The event moved to a drive-thru event in 2020 due to COVID-19 and worked so well, it will continue to be a drive-thru event.

“We’ve decided to stick with that method of the Elf Hunt because it was really successful,” said Claire Cottrill, Elf Hunt coordinator. “And it seemed to be more enjoyable for families.”

The event is free and Cottrill said elementary age and younger tend to enjoy the event the most, but everyone is welcome.

During the elf hunt, vehicles are directed through what is the normal path for viewing the Farm Museum’s annual Christmas lights. The light show is currently from 6-9 p.m. each night through December 20, the night before the Elf Hunt.

“What happens is cars will come into the farm museum, and they’ll be greeted by some people from our church, and then they’ll be directed toward the driving path,” Cottrill said.

Cottrill said everyone should bring their flashlights to help spot the elves.

“As they’re driving through, they can roll their windows down and get out their flashlights and start looking around for magical elves that are hiding in the woods and maybe some of the buildings and that that they have there at the farm museum,” Cottrill said.

The goal of the event is for the children to find the hiding elves with their flashlights.
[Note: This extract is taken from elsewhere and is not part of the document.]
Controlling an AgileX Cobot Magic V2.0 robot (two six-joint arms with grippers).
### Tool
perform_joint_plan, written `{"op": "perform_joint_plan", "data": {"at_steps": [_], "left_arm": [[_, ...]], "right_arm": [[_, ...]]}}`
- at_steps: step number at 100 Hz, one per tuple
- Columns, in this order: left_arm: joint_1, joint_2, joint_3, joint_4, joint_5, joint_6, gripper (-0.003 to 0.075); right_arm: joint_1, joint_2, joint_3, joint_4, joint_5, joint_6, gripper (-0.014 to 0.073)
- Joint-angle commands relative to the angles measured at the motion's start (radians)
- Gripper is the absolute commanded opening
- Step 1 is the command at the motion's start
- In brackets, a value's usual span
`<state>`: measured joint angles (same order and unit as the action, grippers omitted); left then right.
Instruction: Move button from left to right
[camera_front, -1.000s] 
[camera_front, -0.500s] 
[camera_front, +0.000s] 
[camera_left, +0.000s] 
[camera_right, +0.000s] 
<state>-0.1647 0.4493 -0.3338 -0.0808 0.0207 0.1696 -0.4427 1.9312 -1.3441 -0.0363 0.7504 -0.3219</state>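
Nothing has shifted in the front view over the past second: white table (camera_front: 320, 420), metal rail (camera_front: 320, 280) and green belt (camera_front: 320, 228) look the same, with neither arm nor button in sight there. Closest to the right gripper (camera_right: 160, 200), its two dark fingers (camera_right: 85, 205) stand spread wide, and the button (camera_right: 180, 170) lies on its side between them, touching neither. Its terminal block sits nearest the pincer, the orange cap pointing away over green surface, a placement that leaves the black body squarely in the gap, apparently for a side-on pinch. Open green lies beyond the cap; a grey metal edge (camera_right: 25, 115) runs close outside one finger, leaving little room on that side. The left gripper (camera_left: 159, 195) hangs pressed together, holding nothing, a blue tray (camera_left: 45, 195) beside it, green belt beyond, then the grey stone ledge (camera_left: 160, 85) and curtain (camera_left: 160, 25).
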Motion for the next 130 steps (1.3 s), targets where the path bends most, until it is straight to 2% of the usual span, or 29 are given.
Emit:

“The elves are usually found doing some silly things,” Cottrill said. “Sometimes they’re dancing or doing flips. They’ll shake their jingle bells so that children can hear them,. You can typically find them that way.”

Cottrill said the church tries to make the event fun.

“It’s just a really fun time,” Cottrill said. “We just try and make it a really fun, free event for everyone to enjoy, just to kind of enjoy a little bit of the magic of Christmas.”

Cottrill said last year the drive-thru went smoothly and some vehicles even went through the line multiple times.

“One thing that we found was really fun last year is for people who had trucks, they would put the children in the bed of the truck with an adult once they got into the Farm Museum,” Cottrill said. “That just made it a lot easier for them to be able to look around and spot the elves.”

Cottrill said she started thinking about why the Elf Hunt is done and realized that she has been involved in the hunts her entire life.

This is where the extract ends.